Sunday, November 25, 2012

I walk 10 miles to work everyday


Language is a funny thing. It can bring people together, separate them, alienate people or make them feel welcomed and at home. When people know English here and aren’t just asking me for money it makes me feel an instant connection with them. It’s the same thing when I speak Kiswahili. Peoples faces light up and they instantly have more respect for me and are super excited. There are also times that because I don’t know kisambaa and not a lot of Kiswahili I feel totally alienated and made to feel stupid and sort of unwelcomed.
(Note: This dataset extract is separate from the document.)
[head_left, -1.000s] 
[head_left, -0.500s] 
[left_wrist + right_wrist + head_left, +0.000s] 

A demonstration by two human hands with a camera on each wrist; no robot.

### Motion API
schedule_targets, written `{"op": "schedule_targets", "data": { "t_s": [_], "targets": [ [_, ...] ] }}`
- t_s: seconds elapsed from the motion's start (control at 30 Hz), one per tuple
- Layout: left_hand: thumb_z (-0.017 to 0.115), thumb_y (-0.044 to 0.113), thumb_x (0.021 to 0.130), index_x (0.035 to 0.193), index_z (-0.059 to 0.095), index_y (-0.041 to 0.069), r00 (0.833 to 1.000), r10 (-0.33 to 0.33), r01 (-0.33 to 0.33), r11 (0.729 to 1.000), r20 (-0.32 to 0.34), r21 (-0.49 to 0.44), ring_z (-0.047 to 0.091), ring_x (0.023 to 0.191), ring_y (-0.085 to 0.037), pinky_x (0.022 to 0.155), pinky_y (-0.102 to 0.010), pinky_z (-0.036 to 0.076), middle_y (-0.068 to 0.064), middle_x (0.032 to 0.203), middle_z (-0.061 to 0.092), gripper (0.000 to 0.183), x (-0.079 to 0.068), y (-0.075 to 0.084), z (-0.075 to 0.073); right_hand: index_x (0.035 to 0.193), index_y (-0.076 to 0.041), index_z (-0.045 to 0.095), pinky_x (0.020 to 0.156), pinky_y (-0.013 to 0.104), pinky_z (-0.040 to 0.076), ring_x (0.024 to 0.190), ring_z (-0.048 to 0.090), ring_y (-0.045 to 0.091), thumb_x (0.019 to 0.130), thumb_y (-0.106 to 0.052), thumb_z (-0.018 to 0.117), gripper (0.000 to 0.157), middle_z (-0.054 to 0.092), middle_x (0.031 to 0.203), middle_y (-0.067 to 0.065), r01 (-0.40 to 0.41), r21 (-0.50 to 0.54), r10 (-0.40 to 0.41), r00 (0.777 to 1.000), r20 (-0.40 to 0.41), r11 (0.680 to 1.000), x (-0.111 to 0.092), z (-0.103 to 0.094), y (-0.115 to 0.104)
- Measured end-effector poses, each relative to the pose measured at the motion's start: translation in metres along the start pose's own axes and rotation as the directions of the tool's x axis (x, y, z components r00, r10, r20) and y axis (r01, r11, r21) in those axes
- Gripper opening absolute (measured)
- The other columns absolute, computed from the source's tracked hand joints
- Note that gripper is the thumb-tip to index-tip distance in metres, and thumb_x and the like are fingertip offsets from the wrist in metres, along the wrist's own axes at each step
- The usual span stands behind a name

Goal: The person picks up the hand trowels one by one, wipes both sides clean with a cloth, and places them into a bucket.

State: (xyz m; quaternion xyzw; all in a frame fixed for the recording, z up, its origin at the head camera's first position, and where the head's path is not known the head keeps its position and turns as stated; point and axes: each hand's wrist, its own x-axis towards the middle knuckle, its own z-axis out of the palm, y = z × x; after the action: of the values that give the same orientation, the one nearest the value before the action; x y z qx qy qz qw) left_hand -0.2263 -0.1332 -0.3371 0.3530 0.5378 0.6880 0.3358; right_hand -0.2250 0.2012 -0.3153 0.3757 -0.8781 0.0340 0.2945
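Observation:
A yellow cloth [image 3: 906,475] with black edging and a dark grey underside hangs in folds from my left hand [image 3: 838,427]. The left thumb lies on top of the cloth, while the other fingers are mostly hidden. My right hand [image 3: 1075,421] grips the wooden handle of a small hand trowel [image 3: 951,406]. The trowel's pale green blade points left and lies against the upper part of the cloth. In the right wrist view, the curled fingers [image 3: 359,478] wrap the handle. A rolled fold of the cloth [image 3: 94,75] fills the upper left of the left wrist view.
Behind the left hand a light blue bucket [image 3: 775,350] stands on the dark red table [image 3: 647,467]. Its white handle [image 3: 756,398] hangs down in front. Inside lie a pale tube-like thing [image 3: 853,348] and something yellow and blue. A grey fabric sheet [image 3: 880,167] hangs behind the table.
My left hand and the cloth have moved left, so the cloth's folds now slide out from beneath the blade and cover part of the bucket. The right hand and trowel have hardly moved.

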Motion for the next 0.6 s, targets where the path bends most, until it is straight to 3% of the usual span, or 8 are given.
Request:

This happens mostly in interviews but when anybody laughs during an interview or even greetings I always get the feeling its about me but have no way of knowing. I’m kept in the dark about so many things because I don’t know the language. Language shapes cultures and can define who a person is based on how they use it. Based on tone and the words I do know in kiswahli I can tell what guys im interviewing (or are around during interviews) are assholes and whose not.
         
Not totally related to language but on the same sort of topic in coming here I knew I would be strange to the people here and their culture would be strange to me but even after 3 months I still feel so alienated and celebrity like—maybe even more than before. I thought I would get used to the culture and they would get used to me and we would sort of mesh but that hasn’t happened. Even into the second week all the kids stare at me chanting and cheering “mzungu! Mzungu! Mzungu!”. Because of how much aid and projects white people fund I feel like Mzungus to them mean money and when they see me that’s all they think. It gets so hard and tiring to be a celebrity here not for my accomplishments but because of my skin color, the money my skin represents and the fact that they hardly ever see white people up here (although it bothers me way more in Arusha where they see white people everyday). I guess its just really hitting me that no matter what I do or say I will always be different and strange to them. I will never be able to mesh with their culture because  the color of my skin instantly separates me. It’s a hard thing to come to grips with and accept. Im so tried of ALWAYS being the different one.

Oh also I measured it I power walk 4.6 miles to and from Mazumbai and then walk probably an extra mile around Mgwashi everyday for work.